= Task instructions =
Going down the listing below, print exactly each line from the one with "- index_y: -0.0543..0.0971" up to and including the one with "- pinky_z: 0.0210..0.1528", and skip the rest.

= Material provided =

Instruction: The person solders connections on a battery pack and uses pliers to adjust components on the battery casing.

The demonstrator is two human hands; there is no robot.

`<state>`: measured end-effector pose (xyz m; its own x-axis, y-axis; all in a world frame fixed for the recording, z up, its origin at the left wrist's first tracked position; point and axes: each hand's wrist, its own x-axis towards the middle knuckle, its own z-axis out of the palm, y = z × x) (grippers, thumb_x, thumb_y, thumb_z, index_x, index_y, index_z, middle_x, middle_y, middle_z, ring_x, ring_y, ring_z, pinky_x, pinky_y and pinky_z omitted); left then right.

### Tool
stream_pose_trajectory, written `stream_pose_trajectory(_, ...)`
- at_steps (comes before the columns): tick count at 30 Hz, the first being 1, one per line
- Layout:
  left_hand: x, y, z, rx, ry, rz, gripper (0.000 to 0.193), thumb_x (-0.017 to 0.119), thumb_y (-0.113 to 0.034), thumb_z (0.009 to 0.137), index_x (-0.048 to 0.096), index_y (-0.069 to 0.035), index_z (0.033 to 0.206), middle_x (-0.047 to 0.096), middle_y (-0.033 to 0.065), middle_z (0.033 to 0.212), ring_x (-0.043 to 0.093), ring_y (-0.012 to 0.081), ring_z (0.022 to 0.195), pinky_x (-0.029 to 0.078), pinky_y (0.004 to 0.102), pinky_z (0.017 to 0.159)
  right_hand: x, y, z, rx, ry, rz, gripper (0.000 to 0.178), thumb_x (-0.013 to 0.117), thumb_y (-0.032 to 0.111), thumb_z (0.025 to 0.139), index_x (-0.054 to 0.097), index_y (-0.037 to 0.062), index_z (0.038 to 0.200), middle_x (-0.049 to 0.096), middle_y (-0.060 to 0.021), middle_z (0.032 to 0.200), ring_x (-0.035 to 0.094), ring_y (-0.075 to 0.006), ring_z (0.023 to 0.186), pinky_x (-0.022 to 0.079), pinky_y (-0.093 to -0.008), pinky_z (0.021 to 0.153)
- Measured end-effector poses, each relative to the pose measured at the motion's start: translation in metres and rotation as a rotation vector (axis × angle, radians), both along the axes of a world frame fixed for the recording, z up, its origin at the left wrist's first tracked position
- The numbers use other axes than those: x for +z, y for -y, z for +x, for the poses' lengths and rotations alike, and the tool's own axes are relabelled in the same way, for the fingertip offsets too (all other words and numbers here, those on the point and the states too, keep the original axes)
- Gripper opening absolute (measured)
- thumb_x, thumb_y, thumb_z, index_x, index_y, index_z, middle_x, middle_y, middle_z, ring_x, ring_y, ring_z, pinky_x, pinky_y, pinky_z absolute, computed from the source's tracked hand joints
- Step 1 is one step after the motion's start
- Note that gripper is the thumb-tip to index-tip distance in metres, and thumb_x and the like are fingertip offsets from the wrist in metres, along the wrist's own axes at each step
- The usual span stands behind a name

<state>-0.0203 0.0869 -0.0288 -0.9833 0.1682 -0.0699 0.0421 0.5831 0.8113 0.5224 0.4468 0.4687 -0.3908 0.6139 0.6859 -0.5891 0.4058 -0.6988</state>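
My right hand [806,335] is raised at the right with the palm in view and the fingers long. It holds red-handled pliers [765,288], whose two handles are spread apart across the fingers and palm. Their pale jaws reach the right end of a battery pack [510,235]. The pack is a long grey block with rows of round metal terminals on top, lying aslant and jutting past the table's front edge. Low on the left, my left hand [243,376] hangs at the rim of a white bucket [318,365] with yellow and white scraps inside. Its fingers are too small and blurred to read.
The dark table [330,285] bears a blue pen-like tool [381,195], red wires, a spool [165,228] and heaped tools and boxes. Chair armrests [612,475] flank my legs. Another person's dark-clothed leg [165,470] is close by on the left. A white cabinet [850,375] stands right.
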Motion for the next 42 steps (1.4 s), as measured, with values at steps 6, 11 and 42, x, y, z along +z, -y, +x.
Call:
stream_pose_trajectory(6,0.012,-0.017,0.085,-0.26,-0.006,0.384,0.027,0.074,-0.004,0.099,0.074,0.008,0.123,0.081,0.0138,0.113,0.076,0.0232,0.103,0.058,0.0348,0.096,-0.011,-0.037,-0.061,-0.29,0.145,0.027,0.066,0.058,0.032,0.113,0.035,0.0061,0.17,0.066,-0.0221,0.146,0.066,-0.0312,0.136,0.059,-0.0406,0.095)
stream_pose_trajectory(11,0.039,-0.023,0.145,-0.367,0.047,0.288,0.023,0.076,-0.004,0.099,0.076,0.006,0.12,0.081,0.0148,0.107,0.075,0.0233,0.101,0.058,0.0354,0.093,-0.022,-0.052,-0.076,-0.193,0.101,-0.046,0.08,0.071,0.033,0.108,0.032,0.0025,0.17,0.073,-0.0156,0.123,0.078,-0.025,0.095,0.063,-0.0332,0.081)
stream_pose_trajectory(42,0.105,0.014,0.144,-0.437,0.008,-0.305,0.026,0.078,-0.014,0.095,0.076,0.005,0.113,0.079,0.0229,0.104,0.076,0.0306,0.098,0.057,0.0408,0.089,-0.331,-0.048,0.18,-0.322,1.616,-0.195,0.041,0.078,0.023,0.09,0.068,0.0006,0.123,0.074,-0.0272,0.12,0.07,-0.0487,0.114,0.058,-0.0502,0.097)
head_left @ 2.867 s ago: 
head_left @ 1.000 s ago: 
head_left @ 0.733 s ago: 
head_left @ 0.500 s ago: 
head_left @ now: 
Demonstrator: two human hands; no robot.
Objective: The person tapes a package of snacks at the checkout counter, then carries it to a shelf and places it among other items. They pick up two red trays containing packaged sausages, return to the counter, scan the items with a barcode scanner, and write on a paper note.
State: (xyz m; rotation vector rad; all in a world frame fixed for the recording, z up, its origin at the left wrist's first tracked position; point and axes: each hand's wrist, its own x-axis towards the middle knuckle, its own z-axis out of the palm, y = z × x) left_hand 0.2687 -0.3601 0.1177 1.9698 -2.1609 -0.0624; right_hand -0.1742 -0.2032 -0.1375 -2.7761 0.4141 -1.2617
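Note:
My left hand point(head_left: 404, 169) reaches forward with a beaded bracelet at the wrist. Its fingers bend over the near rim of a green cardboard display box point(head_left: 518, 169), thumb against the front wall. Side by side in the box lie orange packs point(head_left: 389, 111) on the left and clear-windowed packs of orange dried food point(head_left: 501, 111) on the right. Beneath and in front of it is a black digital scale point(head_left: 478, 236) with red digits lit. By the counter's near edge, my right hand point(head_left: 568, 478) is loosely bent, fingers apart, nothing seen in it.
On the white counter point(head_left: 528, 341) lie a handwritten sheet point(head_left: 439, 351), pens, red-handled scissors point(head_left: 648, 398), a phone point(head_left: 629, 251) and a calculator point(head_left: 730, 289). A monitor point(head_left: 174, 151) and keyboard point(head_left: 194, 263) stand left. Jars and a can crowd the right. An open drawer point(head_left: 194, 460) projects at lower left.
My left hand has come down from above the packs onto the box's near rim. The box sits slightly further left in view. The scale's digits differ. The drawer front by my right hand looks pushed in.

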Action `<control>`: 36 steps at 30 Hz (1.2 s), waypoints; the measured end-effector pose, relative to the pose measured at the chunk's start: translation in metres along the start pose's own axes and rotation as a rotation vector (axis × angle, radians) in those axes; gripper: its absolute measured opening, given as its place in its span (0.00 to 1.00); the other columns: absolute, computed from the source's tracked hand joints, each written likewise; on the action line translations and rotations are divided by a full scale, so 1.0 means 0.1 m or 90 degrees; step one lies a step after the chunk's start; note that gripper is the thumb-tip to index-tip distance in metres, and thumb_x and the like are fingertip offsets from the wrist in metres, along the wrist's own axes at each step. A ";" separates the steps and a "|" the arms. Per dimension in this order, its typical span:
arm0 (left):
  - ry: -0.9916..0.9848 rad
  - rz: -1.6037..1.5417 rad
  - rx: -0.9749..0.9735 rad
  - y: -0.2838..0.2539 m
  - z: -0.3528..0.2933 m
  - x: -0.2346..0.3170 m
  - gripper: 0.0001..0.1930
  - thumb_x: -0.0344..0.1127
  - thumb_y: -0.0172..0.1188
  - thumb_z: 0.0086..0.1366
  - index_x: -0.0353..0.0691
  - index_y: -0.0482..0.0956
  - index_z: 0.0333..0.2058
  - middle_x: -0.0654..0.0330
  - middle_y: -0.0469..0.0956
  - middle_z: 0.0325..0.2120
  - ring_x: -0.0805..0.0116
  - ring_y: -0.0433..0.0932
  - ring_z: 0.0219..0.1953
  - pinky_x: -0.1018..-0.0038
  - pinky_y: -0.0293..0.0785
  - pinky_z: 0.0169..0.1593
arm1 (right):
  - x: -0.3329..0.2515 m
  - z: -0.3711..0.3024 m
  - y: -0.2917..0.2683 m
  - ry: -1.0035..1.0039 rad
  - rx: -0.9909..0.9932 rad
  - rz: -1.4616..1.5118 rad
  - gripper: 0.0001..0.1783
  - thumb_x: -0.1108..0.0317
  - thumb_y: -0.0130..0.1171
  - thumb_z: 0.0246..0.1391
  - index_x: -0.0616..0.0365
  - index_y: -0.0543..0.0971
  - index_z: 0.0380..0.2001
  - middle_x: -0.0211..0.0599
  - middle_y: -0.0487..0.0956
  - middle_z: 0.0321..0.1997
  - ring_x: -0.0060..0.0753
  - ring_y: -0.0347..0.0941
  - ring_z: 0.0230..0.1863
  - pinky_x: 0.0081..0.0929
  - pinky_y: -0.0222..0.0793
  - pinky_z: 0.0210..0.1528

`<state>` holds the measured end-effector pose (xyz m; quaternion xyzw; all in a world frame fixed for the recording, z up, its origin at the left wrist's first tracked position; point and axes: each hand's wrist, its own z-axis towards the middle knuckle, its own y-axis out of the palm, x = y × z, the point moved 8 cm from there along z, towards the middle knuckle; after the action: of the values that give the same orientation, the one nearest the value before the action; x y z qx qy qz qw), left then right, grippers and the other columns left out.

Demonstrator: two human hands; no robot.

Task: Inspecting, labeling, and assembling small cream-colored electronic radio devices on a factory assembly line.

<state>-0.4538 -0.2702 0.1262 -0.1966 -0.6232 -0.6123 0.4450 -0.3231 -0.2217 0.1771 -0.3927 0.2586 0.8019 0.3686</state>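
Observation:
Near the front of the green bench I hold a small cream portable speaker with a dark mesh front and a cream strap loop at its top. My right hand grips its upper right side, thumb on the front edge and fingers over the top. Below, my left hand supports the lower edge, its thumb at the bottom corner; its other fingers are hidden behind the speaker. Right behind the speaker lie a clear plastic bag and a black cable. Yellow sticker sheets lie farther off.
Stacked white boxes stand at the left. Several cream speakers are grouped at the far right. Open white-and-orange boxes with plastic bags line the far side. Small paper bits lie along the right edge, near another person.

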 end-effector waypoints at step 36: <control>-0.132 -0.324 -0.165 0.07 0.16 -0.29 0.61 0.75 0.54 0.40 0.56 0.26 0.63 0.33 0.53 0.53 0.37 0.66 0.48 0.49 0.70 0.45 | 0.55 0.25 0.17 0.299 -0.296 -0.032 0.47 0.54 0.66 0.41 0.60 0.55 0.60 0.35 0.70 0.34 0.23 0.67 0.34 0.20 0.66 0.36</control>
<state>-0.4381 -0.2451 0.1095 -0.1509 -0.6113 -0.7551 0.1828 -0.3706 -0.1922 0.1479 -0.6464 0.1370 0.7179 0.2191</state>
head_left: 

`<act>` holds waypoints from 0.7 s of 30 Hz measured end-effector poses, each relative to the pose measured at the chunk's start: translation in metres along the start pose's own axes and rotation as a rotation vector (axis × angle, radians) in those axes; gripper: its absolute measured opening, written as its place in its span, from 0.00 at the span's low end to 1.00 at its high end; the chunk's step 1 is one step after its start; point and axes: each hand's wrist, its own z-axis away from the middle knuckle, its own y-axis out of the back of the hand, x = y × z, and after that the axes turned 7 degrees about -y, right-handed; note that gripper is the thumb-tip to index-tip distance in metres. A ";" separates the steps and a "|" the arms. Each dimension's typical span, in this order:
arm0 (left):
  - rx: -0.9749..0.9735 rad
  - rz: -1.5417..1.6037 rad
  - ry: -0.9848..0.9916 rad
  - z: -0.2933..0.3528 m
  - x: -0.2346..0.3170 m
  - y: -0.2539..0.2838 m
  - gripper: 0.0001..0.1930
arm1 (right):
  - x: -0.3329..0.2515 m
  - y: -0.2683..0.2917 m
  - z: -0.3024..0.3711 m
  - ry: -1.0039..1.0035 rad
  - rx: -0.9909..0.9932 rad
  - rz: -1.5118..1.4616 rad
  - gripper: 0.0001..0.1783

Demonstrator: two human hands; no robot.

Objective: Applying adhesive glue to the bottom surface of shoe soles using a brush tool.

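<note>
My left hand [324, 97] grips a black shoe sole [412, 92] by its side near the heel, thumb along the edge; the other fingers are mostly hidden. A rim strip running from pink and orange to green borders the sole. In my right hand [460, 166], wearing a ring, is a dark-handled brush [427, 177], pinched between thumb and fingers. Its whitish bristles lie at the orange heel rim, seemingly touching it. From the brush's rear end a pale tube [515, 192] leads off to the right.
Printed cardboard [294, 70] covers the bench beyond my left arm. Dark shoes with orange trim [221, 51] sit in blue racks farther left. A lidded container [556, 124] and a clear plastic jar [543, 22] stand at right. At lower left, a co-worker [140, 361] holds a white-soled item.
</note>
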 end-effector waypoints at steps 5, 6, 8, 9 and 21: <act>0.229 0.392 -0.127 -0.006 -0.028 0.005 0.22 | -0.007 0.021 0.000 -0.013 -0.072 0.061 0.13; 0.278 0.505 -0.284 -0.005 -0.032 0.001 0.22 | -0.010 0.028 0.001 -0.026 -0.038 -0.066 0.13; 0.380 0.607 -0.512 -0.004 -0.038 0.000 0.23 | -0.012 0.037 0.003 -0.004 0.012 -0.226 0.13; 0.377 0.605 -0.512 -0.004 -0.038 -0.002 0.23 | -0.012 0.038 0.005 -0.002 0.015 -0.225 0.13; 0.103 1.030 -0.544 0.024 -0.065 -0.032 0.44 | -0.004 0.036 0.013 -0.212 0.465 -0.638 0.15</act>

= Answer for this exercise =
  - index_y: -0.0543..0.0971
  - index_z: 0.0380..0.2001
  - middle_x: -0.0211..0.0599
  - middle_y: -0.0487..0.0956
  - middle_z: 0.0321..0.1997
  - ring_x: -0.0060..0.0753
  - ring_y: -0.0347..0.0941
  - ring_z: 0.0230..0.1863
  - pinky_x: 0.0081..0.0929
  - pinky_y: -0.0222..0.0793
  - pinky_z: 0.0210..0.1528

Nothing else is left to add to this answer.